WORK TO COMPLETE:
Search term "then": please copy every line of the records below that contains it.

PROVIDED MATERIAL:
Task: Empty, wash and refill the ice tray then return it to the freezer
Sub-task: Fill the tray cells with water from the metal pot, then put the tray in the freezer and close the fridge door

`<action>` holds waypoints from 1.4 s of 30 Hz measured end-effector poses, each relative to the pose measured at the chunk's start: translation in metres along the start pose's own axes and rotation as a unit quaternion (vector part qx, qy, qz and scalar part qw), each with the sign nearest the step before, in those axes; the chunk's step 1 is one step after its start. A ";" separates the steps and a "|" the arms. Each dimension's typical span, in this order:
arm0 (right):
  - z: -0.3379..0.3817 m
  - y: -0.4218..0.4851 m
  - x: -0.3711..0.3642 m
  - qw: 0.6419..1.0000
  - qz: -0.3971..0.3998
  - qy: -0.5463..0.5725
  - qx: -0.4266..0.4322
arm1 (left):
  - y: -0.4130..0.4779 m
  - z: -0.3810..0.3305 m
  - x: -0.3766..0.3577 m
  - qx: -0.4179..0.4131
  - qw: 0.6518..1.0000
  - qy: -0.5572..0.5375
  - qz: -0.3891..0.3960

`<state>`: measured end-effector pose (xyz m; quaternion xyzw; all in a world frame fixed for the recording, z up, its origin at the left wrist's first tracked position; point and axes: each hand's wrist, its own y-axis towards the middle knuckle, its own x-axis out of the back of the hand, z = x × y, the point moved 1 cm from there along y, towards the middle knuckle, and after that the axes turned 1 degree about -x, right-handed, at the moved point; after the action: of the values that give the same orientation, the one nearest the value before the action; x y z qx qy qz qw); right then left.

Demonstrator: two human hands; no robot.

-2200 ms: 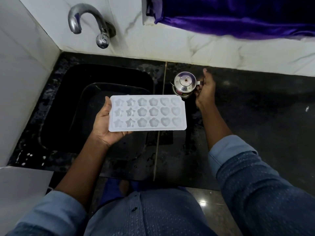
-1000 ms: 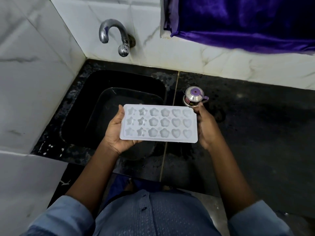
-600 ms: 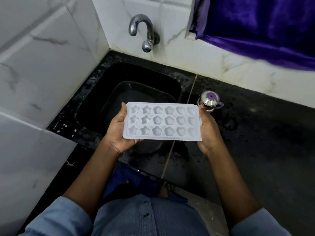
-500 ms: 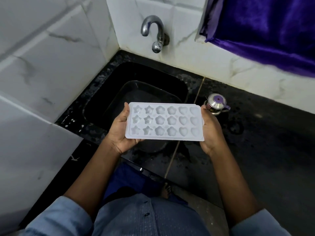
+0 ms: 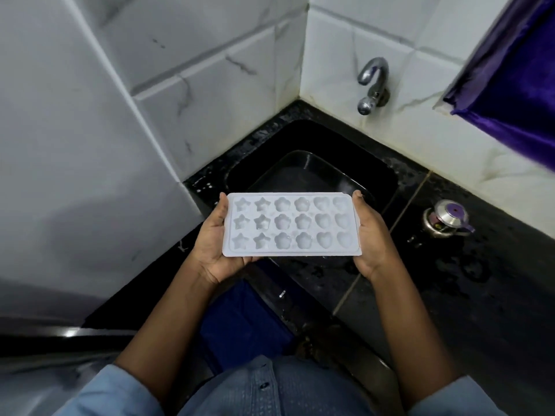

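A white ice tray [image 5: 291, 225] with star, flower and heart moulds is held level in front of me, its cells look filled with clear water. My left hand [image 5: 211, 244] grips its left end, thumb on the rim. My right hand [image 5: 371, 235] grips its right end the same way. The tray hovers over the near edge of a black sink [image 5: 315, 172].
A chrome tap [image 5: 371, 82] juts from the white tiled wall above the sink. A small steel jug [image 5: 446, 222] stands on the wet black counter [image 5: 480, 280] to the right. A purple cloth [image 5: 516, 85] hangs at upper right. A white tiled wall [image 5: 90, 145] stands close on the left.
My right hand left the steel jug and took the tray's right end. My view has swung left, so sink, tap and jug now sit further right.
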<state>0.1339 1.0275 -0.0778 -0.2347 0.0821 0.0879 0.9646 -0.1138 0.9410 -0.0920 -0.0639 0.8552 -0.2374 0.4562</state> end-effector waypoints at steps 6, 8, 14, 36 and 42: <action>-0.020 -0.020 -0.063 0.995 0.090 -0.002 -0.045 | -0.072 -0.015 0.039 -0.058 0.998 -0.030 -0.023; -0.025 -0.029 -0.080 0.993 0.108 -0.004 -0.046 | -0.093 -0.014 0.049 -0.073 0.996 -0.040 -0.027; -0.044 -0.051 -0.123 0.980 0.181 -0.025 -0.072 | -0.149 -0.009 0.081 -0.126 0.989 -0.056 -0.045; -0.109 -0.077 -0.274 0.865 0.440 -0.171 -0.169 | -0.297 0.049 0.141 -0.361 0.881 -0.213 -0.220; -0.127 -0.097 -0.310 0.809 0.510 -0.211 -0.203 | -0.328 0.079 0.144 -0.420 0.838 -0.248 -0.246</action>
<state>-0.1614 0.8429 -0.0845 -0.3254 -0.0353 0.6294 0.7048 -0.1678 0.5782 -0.0850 -0.5141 0.6872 0.0637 0.5093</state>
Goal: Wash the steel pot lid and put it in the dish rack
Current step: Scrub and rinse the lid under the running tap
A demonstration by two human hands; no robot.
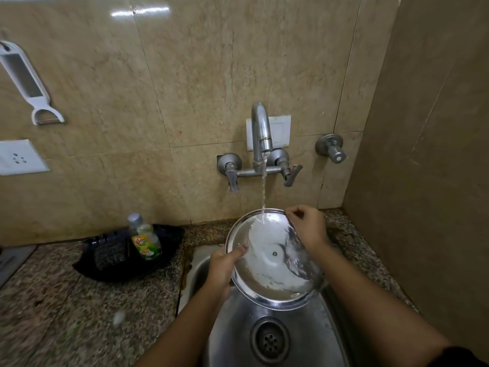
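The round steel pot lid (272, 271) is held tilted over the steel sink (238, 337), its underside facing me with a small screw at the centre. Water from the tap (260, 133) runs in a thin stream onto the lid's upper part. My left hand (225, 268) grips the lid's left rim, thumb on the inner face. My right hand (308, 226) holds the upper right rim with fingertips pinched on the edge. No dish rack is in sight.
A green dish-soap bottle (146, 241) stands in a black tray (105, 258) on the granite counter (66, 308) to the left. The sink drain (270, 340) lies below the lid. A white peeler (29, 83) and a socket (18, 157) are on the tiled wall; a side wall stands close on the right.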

WRITTEN ANSWER:
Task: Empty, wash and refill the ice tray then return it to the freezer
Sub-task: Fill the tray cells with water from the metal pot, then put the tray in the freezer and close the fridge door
`<state>`: measured end-effector pose (xyz m; quaternion xyzw; all in a world frame fixed for the recording, z up, its origin at the left wrist's first tracked position; point and axes: each hand's wrist, its own y-axis towards the middle knuckle, its own x-axis out of the back of the hand, z = x × y, the point moved 1 cm from there along y, towards the middle knuckle, and after that the axes turned 1 degree about -x, right-handed, at the moved point; after the action: of the values that give the same orientation, the one nearest the value before the action; x y z qx qy qz qw); right then left.

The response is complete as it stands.